### EXERCISE DETAILS
The full data, repeated exactly, is the only answer needed.

....................

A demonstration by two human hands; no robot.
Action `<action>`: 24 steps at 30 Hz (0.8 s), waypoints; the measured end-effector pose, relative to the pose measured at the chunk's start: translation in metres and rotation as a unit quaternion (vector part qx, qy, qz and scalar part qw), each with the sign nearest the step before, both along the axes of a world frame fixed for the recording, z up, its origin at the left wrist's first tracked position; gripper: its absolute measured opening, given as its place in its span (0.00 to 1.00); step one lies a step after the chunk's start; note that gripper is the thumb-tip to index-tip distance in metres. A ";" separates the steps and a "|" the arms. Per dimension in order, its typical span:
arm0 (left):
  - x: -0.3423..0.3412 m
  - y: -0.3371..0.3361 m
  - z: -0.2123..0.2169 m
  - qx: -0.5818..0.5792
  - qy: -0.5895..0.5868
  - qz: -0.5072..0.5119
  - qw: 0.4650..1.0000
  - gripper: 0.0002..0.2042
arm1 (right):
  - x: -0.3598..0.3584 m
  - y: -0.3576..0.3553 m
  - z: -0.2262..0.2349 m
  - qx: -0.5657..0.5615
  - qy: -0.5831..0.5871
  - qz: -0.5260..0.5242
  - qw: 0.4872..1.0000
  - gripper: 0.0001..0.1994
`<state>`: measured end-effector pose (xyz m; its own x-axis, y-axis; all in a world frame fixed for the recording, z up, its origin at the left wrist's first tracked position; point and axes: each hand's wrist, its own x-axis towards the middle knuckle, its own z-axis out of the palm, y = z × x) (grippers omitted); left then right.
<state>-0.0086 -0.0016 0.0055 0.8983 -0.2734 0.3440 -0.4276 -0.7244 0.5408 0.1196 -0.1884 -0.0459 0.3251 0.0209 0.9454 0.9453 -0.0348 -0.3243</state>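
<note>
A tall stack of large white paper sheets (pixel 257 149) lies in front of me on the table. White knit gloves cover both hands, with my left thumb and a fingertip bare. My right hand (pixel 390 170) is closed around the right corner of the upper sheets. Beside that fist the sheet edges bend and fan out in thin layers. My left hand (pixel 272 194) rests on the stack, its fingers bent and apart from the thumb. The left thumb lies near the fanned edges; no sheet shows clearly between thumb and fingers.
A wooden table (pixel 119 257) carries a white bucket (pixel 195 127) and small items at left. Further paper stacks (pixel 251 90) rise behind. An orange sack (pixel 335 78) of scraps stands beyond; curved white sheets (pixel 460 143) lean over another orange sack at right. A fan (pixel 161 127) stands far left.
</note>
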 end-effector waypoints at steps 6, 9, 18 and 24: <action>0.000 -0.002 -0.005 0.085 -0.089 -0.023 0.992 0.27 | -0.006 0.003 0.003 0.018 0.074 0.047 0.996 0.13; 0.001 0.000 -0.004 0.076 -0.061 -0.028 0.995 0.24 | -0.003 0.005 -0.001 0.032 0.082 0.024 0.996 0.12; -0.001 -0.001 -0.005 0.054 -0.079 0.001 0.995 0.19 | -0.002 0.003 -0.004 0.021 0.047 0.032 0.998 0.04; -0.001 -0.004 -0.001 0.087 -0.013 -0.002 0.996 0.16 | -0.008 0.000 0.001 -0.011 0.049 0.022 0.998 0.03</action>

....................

### ANSWER BOX
A demonstration by two human hands; no robot.
Action `<action>`: 24 steps at 30 Hz (0.8 s), waypoints; the measured end-effector pose, relative to the pose measured at the chunk's start: translation in metres and rotation as a unit quaternion (vector part qx, qy, qz and scalar part qw), each with the sign nearest the step before, both along the axes of a world frame fixed for the recording, z up, its origin at the left wrist's first tracked position; gripper: its absolute measured opening, given as its place in its span (0.00 to 1.00); step one lies a step after the chunk's start; note that gripper is the thumb-tip to index-tip distance in metres. A ";" separates the steps and a "|" the arms. Per dimension in order, its typical span:
arm0 (left):
  - x: -0.3423..0.3412 m
  - y: -0.3371..0.3361 m
  - z: -0.2123..0.2169 m
  - qx: -0.5818..0.5792
  - qy: -0.5895..0.5868
  - qz: -0.5072..0.5119
  - qw: 0.4650..1.0000
  - gripper: 0.0002..0.2042
arm1 (right):
  - x: -0.3598..0.3584 m
  - y: -0.3576..0.3553 m
  - z: -0.2262..0.2349 m
  - qx: -0.5657..0.5615
  - qy: -0.5831..0.5871
  - qz: -0.5260..0.5242
  - qw: 0.4872..1.0000
  - gripper: 0.0001..0.1994
`<state>`: measured end-effector pose (xyz m; its own x-axis, y-axis; all in a world frame fixed for the recording, z up, its origin at the left wrist's first tracked position; point and axes: each hand's wrist, its own x-axis towards the middle knuckle, its own z-axis out of the palm, y = z × x) (grippers omitted); left then right.
<state>-0.0086 -0.0016 0.0055 0.8983 -0.2734 0.3440 -0.4276 -0.7244 0.5408 0.1196 -0.1884 -0.0459 0.3251 0.0209 0.9454 0.9453 -0.0348 -0.3243</state>
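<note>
A tall stack of large white paper sheets (pixel 257 149) lies in front of me on the table. White knit gloves cover both hands, with my left thumb and a fingertip bare. My right hand (pixel 390 170) is closed around the right corner of the upper sheets. Beside that fist the sheet edges bend and fan out in thin layers. My left hand (pixel 272 194) rests on the stack, its fingers bent and apart from the thumb. The left thumb lies near the fanned edges; no sheet shows clearly between thumb and fingers.
A wooden table (pixel 119 257) carries a white bucket (pixel 195 127) and small items at left. Further paper stacks (pixel 251 90) rise behind. An orange sack (pixel 335 78) of scraps stands beyond; curved white sheets (pixel 460 143) lean over another orange sack at right. A fan (pixel 161 127) stands far left.
</note>
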 end-effector waypoints at steps 6, 9, 18 and 24: <action>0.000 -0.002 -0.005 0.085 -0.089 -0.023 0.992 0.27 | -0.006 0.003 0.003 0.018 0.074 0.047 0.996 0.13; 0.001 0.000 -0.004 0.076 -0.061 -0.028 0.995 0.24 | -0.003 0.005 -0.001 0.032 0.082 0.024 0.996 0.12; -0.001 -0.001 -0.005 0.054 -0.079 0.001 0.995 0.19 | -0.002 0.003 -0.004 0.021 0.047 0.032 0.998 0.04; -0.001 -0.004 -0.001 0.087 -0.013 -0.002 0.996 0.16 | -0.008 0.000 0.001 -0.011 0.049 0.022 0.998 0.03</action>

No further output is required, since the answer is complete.